# Keeping scent in blind



## Star1pup (Aug 3, 2004)

Scent might not be as important for you youngsters who hang from trees, but at 81 I hunt from my blind. At 81 I also can't sit in blind for hours without some sort of relief jug. I use an empty plastic milk jug, but I'm sure it doesn't keep the odor of urine from reaching the deer. I wonder if there is something to add to the urine to keep the scent from heading out of the blind.

And then there is the fact I'd like to sip some coffee and have a snack in the blind, but that scent would also leak out. I've even eaten dehydrated apples since I thought any scent would be less repulsive to deer. Maybe I'm just trying too hard to find an easy way for an old fart to hunt. lol!


----------



## fastwater (Apr 1, 2014)

Star1pup,
For years I used a climber. No sooner would I get up and settled in my stand and I would have to go. I would sit there until I thought I would bust. I'd finally climb back down, go 100yds or so away from my stand, do my thing then back up in the tree. Do you know how many times I would be sitting up in my tree and watched deer come out right where I went to browse around...many. Then I got to reading on the subject and found out that there's just as many seasoned hunters that don't feel the odor of urine messes with deer like once was thought. Started going right out of my stand and killed deer just the same.
So if ya gotta go...let it fly.
https://www.americanhunter.org/articles/2010/8/24/debunking-six-deer-hunting-myths/

Sorry, can't help ya on the coffee and truffles.
But I'd sip my coffee out of a container that you can close the lid.


----------



## UNCLEMIKE (Jul 23, 2014)

I feel that if you hunt with just the front window open just enough to shoot out of much of your scent is contained. I agree a cup with a lid is a good idea for the coffee.


----------



## miked913 (Feb 29, 2008)

I would suggest 2 or 3 blinds and hunt them with a good wind to keep your scent where you want it. You can do things to help lessen your scent but "Scent Free" is a myth. Keep in mind am & pm thermals too. 

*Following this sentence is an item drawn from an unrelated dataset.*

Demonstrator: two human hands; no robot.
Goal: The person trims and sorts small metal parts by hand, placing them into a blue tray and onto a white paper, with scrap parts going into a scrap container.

Sent from my XT1585 using Tapatalk


----------



## FlyFishRich (Feb 3, 2016)

Your 81 do what you been doing and have fun....Ruch


----------



## Scum_Frog (Apr 3, 2009)

Ive read up a lot on blind hunting because in my one really good area's I have to hunt it a low thicket and a deer stand isnt possible. One thing I read that a seasoned blind hunter put is that every single one of his blinds he cuts a hole out of the top of the blind and puts in a pipe "like a chimney" out of the back corner and braces it and such and puts something over the top to now allow bugs and such coming in but makes it 3-4' tall minimum which exits most scent out of the pipe and up above the deers head. I realllllly want to put in an elevated blind this year in this spot but been swamped with fishing tournaments that finally end in october so maybe once they are done I'll get in there and do so. Goodluck this season guys and maybe this trick will help with ur wizzing and coffee drinkin lol!


----------



## Muddy (May 7, 2017)

Humans have been killing deer for thousands of years before scent control was ever heard of. Play the wind and go hunt. I pee in bottles, can's, bags, on the ground, on the tree, you name it. I don't worry about it too much. I usually pee in a quart nalgene bottle until I fill it up, then I have to get creative. I create a lot of pee on an all day hunt.


----------



## Shortdrift (Apr 5, 2004)

Never worried about whether I was in a tree stand or sitting against a tree trunk. Shot plenty of deer through the years. Worry more about sitting still and making sure you do not create a silhouette in the blind by sitting too close to the window.


----------



## Star1pup (Aug 3, 2004)

Okay, guys. Less coffee equals less pee.  Maybe after 8 decades I'll finally get smart.


----------



## squid_1 (Jun 2, 2005)

I've shot plenty using the cover scent of Marlboro.


----------



## Tinknocker1 (May 13, 2013)

keep peeing in a plastic jug and use a scent smoker deer are easy killing out of a ground blind !


----------



## privateer (Apr 26, 2012)

I'm not a big subscriber of human scent scaring off deer in areas where they overlap frequently. I have even made successful deer scrapes with my urine in the scrape.


----------



## ducknut141 (Apr 26, 2017)

I have peed out of my stand and shot deer minutes later. Human urine doesn't bother deer


----------



## FlyFishRich (Feb 3, 2016)

I'm the guy that pees by your stand so the deer come my way lol lol lol lol I dig a hole with the heel of boot pee then bury it lol.....Rich


----------